WHAT TO DO
Please give again, exactly and only, the stretch of lines from the one containing "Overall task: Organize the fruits" to the end of the entries below.

INPUT DATA
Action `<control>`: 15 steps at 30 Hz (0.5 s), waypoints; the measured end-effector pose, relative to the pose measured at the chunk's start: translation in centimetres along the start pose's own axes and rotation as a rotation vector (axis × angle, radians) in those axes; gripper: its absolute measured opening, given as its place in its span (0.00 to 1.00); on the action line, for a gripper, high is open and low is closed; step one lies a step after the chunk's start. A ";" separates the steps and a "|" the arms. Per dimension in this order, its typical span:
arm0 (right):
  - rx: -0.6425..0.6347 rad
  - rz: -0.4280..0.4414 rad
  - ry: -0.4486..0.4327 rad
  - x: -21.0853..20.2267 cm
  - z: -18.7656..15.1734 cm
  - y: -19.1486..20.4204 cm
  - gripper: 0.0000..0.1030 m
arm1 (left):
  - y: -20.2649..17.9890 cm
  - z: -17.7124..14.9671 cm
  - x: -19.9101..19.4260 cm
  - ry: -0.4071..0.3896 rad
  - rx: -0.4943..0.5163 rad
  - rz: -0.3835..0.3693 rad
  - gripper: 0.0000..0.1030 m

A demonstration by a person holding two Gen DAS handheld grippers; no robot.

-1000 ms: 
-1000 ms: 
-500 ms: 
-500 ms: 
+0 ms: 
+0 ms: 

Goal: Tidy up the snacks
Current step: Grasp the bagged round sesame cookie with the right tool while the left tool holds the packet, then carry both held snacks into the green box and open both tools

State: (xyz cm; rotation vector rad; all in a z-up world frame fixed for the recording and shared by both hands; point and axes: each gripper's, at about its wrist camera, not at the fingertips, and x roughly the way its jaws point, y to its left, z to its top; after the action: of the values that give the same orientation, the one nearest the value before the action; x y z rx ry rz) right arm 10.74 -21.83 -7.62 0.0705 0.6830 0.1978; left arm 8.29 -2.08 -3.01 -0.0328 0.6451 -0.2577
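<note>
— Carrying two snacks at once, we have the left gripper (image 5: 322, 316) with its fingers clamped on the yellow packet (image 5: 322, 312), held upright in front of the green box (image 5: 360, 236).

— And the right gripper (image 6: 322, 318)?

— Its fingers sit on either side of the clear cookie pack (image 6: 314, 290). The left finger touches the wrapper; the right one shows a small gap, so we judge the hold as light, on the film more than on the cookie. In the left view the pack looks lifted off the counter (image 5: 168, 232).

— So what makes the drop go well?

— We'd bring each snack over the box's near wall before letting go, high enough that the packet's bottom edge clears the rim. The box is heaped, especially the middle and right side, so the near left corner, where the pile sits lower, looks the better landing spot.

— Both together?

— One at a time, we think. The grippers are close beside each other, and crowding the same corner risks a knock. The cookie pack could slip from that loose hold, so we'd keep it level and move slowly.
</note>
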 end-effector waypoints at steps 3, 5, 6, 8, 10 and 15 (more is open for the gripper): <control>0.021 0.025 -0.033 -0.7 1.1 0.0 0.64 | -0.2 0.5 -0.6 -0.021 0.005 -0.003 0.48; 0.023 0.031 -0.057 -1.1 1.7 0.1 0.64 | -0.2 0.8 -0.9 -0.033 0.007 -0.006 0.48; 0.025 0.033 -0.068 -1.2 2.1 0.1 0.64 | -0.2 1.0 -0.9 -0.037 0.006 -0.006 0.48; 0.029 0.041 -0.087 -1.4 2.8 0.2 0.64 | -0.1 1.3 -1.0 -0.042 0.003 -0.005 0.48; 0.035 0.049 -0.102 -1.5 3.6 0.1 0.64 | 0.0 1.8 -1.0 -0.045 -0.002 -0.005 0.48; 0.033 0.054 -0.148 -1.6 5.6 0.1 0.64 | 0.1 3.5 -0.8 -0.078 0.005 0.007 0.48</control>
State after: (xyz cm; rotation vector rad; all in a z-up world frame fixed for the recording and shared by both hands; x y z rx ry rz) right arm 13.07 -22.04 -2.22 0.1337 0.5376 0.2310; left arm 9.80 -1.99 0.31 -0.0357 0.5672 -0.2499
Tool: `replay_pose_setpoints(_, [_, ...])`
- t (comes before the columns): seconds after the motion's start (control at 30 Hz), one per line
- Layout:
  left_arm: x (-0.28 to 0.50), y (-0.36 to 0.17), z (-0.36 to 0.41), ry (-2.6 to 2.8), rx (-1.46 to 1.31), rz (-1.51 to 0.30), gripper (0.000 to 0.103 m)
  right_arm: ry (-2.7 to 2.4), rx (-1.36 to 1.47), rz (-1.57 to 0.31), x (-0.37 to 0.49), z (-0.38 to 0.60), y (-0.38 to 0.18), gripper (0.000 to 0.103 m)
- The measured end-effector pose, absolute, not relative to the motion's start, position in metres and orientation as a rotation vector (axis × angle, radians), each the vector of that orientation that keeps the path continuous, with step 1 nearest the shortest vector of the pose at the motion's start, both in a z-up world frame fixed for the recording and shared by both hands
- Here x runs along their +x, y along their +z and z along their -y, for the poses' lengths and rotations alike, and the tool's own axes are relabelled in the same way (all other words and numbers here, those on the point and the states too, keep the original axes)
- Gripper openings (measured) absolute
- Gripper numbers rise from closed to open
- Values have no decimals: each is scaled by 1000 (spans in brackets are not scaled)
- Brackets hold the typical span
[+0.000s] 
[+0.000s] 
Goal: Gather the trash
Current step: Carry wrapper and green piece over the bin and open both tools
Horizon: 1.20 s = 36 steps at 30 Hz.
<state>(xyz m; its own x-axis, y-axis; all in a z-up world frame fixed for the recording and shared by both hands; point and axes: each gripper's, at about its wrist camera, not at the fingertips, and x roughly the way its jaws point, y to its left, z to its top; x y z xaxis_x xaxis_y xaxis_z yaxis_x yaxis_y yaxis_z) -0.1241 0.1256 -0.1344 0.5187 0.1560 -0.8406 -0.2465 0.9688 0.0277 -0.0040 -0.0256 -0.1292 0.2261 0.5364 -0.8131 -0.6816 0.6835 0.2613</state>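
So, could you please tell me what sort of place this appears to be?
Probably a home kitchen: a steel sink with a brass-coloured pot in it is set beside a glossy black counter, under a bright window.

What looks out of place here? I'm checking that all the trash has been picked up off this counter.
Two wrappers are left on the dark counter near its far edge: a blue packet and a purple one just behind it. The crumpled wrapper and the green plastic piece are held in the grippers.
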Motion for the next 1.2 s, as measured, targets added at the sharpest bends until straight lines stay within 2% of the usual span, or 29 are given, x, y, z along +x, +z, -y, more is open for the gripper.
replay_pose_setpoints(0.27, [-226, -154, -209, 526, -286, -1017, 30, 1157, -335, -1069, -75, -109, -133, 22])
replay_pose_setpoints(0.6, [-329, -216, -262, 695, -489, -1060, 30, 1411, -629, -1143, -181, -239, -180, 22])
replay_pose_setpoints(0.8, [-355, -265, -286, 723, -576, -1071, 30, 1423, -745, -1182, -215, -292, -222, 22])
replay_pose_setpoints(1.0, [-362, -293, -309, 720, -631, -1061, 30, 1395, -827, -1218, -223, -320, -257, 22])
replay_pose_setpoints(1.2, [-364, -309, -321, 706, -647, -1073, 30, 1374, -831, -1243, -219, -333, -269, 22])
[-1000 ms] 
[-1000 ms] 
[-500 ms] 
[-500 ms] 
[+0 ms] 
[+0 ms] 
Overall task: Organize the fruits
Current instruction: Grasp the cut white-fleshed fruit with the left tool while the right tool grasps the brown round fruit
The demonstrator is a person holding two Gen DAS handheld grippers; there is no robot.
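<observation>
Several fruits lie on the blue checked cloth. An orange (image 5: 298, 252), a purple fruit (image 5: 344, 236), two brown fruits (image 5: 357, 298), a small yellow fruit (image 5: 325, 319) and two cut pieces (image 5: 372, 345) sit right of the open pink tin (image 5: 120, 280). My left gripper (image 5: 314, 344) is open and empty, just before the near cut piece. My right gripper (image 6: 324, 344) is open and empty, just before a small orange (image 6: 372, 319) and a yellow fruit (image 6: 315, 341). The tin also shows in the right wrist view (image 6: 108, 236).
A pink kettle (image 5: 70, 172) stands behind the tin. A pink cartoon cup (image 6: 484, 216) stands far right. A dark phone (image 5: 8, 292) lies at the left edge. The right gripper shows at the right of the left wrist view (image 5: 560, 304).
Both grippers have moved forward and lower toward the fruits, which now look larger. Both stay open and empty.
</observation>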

EXERCISE ANSWER
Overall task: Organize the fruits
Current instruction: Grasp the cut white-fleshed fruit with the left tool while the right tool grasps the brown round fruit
The demonstrator is a person holding two Gen DAS handheld grippers; there is no robot.
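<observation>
Several fruits lie on the blue checked cloth. An orange (image 5: 298, 252), a purple fruit (image 5: 344, 236), two brown fruits (image 5: 357, 298), a small yellow fruit (image 5: 325, 319) and two cut pieces (image 5: 372, 345) sit right of the open pink tin (image 5: 120, 280). My left gripper (image 5: 314, 344) is open and empty, just before the near cut piece. My right gripper (image 6: 324, 344) is open and empty, just before a small orange (image 6: 372, 319) and a yellow fruit (image 6: 315, 341). The tin also shows in the right wrist view (image 6: 108, 236).
A pink kettle (image 5: 70, 172) stands behind the tin. A pink cartoon cup (image 6: 484, 216) stands far right. A dark phone (image 5: 8, 292) lies at the left edge. The right gripper shows at the right of the left wrist view (image 5: 560, 304).
Both grippers have moved forward and lower toward the fruits, which now look larger. Both stay open and empty.
</observation>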

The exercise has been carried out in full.